# How to Avoid Parvo in Apt. Complex



## Jeanine (Dec 5, 2009)

I got my new puppy, Lucy, on Friday. She is about 8 weeks old. I live in an apartment complex, one of the few in the area that allows dogs. Because of this, there are quite a few dogs on the property. I got Lucy from a Dairy farm, and she hasn't had any shots yet, she is going for her first round tomorrow morning.

I am a little worried because in my research I have found that a puppy can get Parvo just from smelling where another dog eliminated. Since I don't have my own yard I was wondering if you all had any tips on where to have her go potty where she won't be as at risk for catching Parvo or anything else from someone else's dog here. 

It had been snowing just about non-stop here since Friday, so I had mostly been sticking to the parking lot since it was covered with a layer of snow. Having the snow also help me avoid any yellow spots  Today it is warmer though so the snow is starting to melt. I don't want to take her over to the yard though where the rest of the dogs go.

How much should I be worried about this? After she gets her first rounds of shots tomorrow will she be able to go over to the yard or should I still be cautious?


----------



## RedyreRottweilers (Dec 17, 2006)

The big danger is walking, not sniffing. Your SHOES should be cleaned every time you come in from being outdoors. Make a solution of 1 part bleach to 30 parts water, and spray your shoes each time you come in, and that of any guests. 

If it were my puppy, I would err on the side of caution and put up an expen inside until her 3rd vaccine.


----------



## Jeanine (Dec 5, 2009)

RedyreRottweilers said:


> If it were my puppy, I would err on the side of caution and put up an expen inside until her 3rd vaccine.

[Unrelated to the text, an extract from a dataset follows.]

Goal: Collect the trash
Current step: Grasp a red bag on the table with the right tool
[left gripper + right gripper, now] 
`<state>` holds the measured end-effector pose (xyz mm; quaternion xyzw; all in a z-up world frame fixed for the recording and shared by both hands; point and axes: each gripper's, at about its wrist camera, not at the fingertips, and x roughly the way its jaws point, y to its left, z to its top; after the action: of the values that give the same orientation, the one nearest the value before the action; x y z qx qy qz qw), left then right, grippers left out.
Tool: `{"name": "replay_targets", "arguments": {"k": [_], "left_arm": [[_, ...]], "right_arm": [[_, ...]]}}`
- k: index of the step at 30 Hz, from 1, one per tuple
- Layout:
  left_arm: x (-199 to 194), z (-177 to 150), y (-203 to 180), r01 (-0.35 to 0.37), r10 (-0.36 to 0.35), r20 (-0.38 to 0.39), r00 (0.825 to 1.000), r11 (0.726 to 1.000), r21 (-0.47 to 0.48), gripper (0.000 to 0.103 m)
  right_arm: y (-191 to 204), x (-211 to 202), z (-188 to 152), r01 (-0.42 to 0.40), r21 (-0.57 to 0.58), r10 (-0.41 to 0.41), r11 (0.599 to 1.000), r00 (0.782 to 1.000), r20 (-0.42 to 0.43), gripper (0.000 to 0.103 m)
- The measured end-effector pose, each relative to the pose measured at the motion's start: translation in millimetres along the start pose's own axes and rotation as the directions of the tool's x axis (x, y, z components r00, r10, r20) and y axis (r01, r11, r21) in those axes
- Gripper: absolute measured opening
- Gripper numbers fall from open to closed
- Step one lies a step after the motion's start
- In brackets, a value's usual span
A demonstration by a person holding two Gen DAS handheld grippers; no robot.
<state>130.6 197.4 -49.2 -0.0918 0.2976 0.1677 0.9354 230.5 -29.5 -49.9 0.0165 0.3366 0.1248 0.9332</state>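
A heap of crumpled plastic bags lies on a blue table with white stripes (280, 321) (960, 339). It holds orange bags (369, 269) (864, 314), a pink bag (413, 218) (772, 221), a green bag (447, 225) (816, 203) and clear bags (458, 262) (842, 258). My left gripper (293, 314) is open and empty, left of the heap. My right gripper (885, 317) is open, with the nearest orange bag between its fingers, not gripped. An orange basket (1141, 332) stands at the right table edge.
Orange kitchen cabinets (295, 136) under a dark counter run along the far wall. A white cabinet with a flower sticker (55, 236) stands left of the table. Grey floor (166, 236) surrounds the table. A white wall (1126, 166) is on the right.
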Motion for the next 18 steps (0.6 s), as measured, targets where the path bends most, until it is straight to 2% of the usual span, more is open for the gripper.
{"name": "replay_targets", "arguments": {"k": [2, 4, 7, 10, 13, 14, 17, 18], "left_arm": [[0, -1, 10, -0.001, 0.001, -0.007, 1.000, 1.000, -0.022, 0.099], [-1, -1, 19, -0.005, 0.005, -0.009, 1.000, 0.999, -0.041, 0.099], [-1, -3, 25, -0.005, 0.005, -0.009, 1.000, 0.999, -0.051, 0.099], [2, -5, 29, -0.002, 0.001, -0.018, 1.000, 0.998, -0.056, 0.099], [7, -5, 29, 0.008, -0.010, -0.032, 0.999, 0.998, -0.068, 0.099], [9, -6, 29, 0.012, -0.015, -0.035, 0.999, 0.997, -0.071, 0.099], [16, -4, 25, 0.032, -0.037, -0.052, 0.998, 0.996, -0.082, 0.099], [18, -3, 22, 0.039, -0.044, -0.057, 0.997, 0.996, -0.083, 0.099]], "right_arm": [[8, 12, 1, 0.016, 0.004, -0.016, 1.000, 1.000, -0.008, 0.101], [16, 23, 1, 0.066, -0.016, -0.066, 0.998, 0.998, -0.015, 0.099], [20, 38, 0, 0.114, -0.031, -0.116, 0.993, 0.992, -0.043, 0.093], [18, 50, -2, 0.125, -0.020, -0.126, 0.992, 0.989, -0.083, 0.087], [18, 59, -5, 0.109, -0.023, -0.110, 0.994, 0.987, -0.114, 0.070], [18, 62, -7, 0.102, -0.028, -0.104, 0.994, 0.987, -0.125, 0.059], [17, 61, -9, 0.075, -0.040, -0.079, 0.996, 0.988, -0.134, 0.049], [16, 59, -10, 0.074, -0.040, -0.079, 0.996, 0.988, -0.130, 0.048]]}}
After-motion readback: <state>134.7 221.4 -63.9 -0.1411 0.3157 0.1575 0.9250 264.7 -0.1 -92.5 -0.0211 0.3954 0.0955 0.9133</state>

Thanks for the advice. I might go that way. I am just worried about her potty training then. I do have a small deck that I could take her out on, but my BF said he would rather I didn't. Do you think that would be better/worse/the same as an expen?


----------



## FaithFurMom09 (Oct 24, 2009)

you have much to worry about in an apt, more than just Parvo let me tell you. Fleas, ticks, and even worms. I have lived in an apartment and i never would again with a dog. Faith had fleas, ticks, and nasty NASTY worms (although in the defense she had worms before we even got her). The point is: All of the dogs at the apt share the same "strip of grass" to go potty and let me tell you, not everyone picks up poop after their dog-- your dog sniffs, licks, w/e and there ya go. Your dog lays/sits in the grass and suddenly 1 flea is a bunch. I would take preventative measures now: A good flea med (NOT otc), a good dewormer (again NOT otc). Apartments are the worse because you cant spray the yard or control other ppl and what they may or may not have. Lets not even get into if there may be strays around.


----------



## RedyreRottweilers (Dec 17, 2006)

On the patio would be great. You can get heavy plastic at a home supply store, and line the patio with that. You can then put newspapers, shavings, sod, or whatever you like over the top of it.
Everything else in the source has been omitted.